» **WHAT TO PRODUCE**
The lines needed are those below that contain the word "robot"; copy each one.

» **RECORDS PROVIDED**
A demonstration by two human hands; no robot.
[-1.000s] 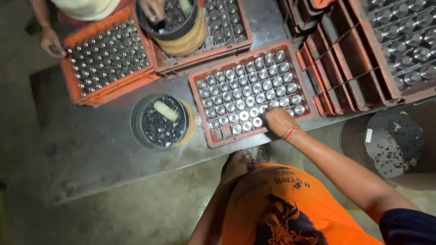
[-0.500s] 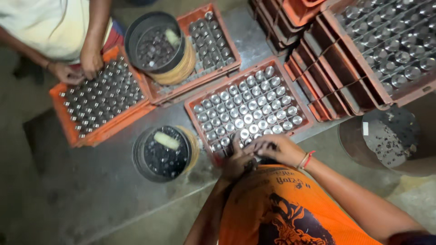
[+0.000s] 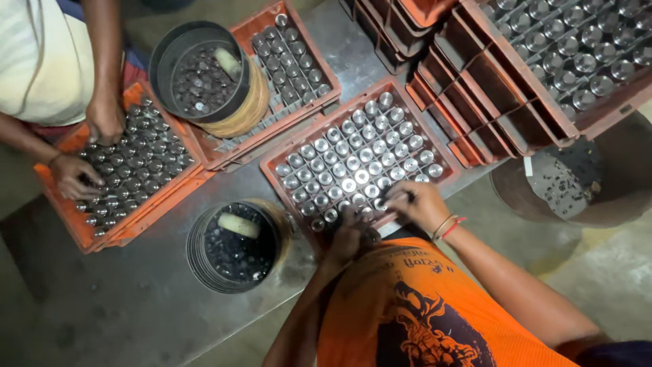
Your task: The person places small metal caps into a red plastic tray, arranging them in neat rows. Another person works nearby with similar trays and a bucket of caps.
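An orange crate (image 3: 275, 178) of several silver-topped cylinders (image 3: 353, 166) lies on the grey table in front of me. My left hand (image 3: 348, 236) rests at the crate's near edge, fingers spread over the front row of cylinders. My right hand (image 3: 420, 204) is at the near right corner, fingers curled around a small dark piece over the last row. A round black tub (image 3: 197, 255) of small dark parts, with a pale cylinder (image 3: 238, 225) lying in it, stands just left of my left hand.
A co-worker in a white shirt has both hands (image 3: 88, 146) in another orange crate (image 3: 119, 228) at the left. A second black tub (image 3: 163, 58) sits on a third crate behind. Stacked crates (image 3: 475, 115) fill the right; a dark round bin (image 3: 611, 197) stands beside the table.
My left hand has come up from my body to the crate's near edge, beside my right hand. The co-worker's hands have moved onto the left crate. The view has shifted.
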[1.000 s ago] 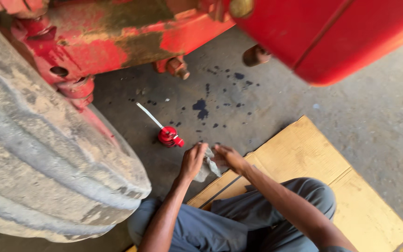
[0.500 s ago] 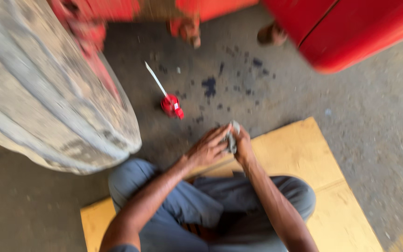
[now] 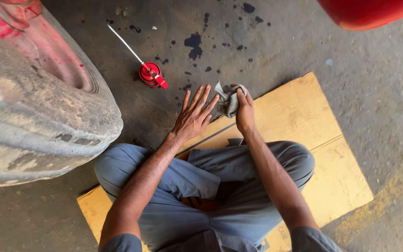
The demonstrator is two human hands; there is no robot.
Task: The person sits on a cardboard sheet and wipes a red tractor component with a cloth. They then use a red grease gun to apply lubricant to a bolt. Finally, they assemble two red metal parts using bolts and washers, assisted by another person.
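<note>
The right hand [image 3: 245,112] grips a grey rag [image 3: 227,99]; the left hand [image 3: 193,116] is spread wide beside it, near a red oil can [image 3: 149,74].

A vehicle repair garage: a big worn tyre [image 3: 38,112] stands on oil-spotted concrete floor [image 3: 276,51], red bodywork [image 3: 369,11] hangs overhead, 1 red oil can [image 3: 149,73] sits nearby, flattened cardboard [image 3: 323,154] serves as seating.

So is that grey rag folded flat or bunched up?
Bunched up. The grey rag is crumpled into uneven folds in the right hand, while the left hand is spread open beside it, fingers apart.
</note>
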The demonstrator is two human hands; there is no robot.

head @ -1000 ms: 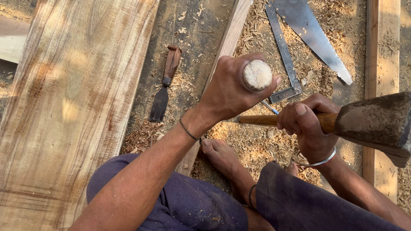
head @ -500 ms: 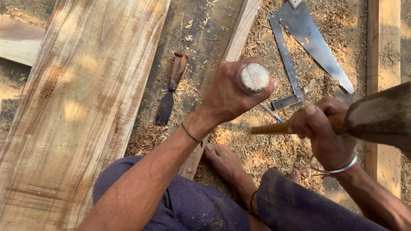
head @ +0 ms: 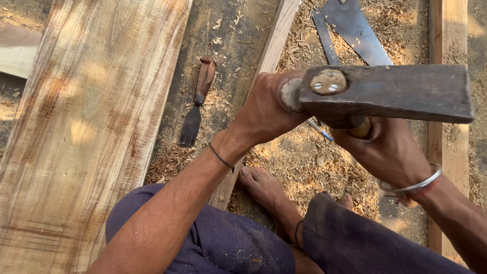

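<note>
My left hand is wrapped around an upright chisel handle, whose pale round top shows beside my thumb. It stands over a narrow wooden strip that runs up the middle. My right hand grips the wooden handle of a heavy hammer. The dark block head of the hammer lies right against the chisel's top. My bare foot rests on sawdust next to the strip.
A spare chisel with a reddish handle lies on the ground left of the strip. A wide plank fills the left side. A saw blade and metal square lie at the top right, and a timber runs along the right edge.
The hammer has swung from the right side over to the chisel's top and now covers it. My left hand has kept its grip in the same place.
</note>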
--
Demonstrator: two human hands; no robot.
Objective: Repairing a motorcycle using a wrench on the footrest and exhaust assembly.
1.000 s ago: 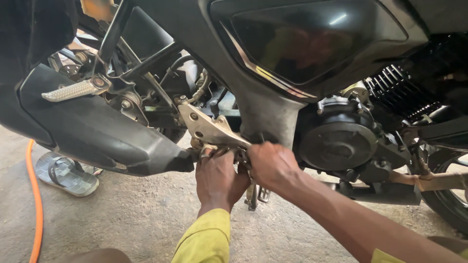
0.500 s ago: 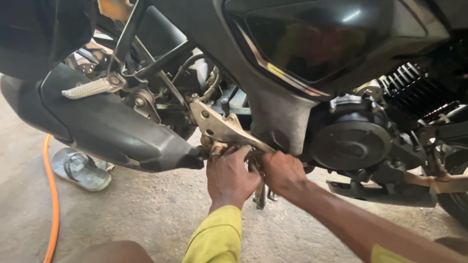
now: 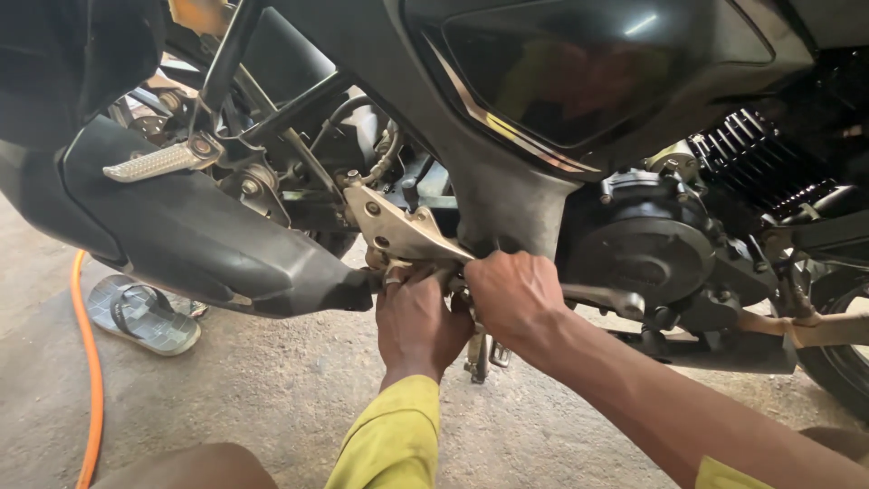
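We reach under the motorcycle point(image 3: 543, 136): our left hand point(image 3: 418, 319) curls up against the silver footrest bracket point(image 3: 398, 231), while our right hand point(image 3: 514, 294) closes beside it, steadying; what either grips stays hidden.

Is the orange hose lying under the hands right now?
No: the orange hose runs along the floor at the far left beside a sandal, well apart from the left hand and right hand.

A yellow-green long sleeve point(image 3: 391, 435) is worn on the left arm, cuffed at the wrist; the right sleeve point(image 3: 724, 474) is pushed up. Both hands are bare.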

» **WRITTEN SOLUTION**
A demonstration by two human hands; no robot.
The demonstrator is two human hands; there is no robot.
The demonstrator is two human hands; there is no robot.
Demonstrator: two human hands; no robot.

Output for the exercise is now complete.